Study proves genetic variations influence severity of cystic fibrosis

TORONTO - Subtle differences in genes other than the defective CFTR (cystic fibrosis transmembrane conductance regulator) gene known to cause the disease cystic fibrosis (CF), can significantly modify the severity of CF, a large new multi-centre international study has concluded. A report on the findings appears in the October 6 issue of The New England Journal of Medicine.

The study, led by University of North Carolina (UNC) at Chapel Hill , Case Western University and The Hospital for Sick Children (SickKids), shows for the first time that particular variants of the transforming growth factor beta 1 (TGF b 1) gene are largely responsible for how badly the illness affects patients' lungs.

More than 50 hospitals and medical centres and scores of physicians across Canada and the United States participated in the investigation, which was actually two closely related studies with separate groups of patients. Findings were essentially the same for both groups, but the large pool of subjects was needed to make the data statistically significant.

“This is a very important study in terms of understanding molecular mechanisms of CF as well as its potential for disease prognosis and treatment,” said Dr. Julian Zielenski, project director in Genetics & Genomic Biology at SickKids and co-author of the paper “Although, mutations in the CFTR gene are the primary cause of CF, variations in other genes, called CF modifiers, may significantly affect the severity of CF.”

Due to the complex interactions between modifier genes and the environment, a modifier gene study requires a large study population in order to be conclusive.

“We are confident in this study's findings, specifically of the adverse effect of the TGF b 1 gene on the severity of lung disease in CF, as this was the first truly large-scale, well-designed study satisfying all criteria required to draw meaningful conclusions,” said Dr. Zielenski.

“We are very grateful for the enthusiastic participation of persons with CF and their families as well as the CF Clinics across Canada, as we would not be able to conduct this research without them,” added Dr. Zielenski. “We will continue to collaborate with the US groups to study more modifier genes for CF, as well the role of these modifier genes in other diseases such as chronic obstructive pulmonary disease.”

According to principal investigator Dr. Michael R. Knowles, professor of medicine at the UNC School of Medicine, this study is especially important in the field of genetic modifiers, because there were enough patients -- over 1,300 -- and a robust study design to assure that their observations are likely correct. “That is in contrast to much of the previous work in this area where the number of subjects was usually too small to be conclusive,” said Dr. Knowles.

The size of the study enabled the researchers to take into account numerous possible variables such as sex, other illnesses like asthma, enrollment sites, associated diseases and infections.

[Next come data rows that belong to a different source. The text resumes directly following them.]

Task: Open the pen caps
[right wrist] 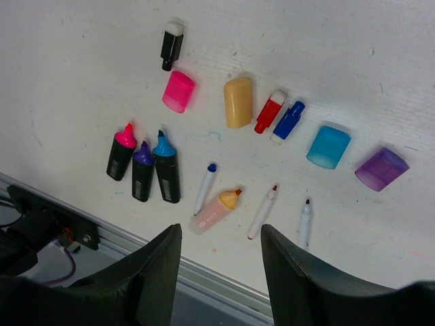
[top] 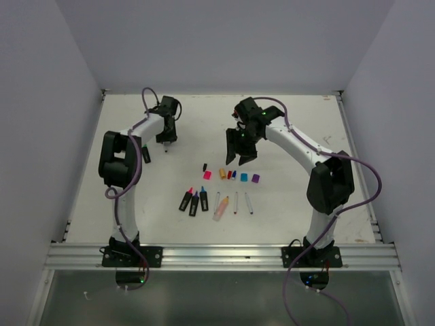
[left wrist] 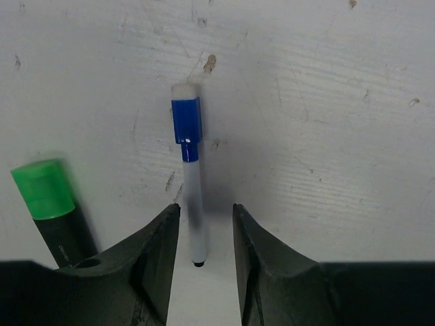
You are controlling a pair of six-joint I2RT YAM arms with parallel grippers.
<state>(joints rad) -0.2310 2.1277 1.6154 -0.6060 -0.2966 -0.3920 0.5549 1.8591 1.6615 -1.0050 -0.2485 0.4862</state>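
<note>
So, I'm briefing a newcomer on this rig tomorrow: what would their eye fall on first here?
Probably the pink cap, cyan cap and purple cap lying loose in a row mid-table with others, and the uncapped pens lined up just nearer the arms. Next, the left gripper, open around a thin white pen with its blue cap on, a green-capped marker beside it.

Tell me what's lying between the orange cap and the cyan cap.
A red cap and a blue cap lie there side by side, clearest in the right wrist view.
</note>
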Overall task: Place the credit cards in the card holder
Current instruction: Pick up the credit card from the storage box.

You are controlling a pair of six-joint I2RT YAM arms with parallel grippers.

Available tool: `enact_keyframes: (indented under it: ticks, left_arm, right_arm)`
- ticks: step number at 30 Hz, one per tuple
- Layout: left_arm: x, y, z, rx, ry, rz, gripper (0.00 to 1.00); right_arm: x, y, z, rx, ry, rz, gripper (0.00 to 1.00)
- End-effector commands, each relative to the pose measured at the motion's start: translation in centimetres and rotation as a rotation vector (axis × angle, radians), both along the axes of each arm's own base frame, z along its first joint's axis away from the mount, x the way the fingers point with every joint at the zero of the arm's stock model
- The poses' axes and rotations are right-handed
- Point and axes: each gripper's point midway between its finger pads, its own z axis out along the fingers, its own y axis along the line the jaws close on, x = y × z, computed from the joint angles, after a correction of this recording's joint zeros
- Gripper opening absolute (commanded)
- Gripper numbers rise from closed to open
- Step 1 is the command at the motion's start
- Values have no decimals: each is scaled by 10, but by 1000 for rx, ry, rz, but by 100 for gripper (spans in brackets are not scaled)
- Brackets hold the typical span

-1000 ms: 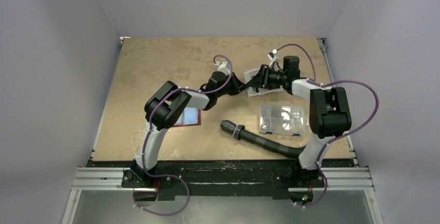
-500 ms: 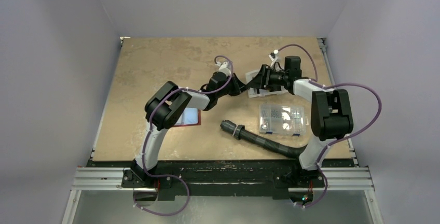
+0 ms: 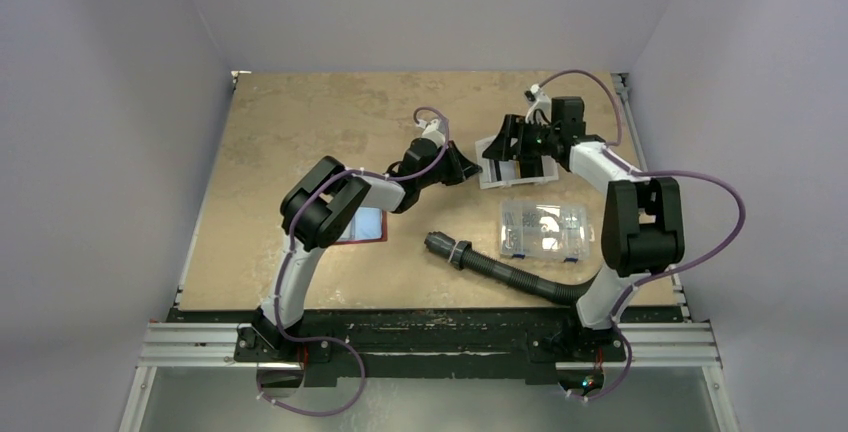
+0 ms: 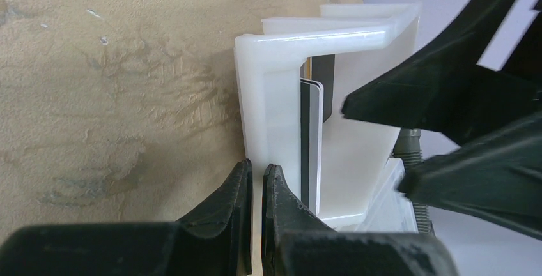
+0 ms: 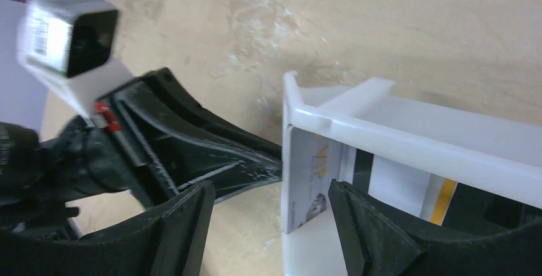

“The observation has tremendous implications about the future for prognosis and potential new therapies in CF,” Dr. Knowles said. “We are on the verge in the next two or three years of being able to test for other such genetic variants across the entire human genome. Our hope is to be able to identify most of the important gene modifiers in CF so that they can be used for prognosis, the identification of novel therapeutic targets and perhaps even directing therapy in an individual patients toward different types of adverse gene modifiers.”

Initially, the study involved 808 cystic fibrosis patients who had inherited an altered form of a gene known as delta F508, the most common CFTR mutation, from both parents. The second study involved 498 people with the condition. By measuring the volume of air when patients' exhaled strongly into a machine, researchers determined how severe each subject's lung disease was.

Scientists then correlated patients' level of illness against various genetic mutations and found that variants of a gene known as TGF b 1 were associated with a more severe case of the disease.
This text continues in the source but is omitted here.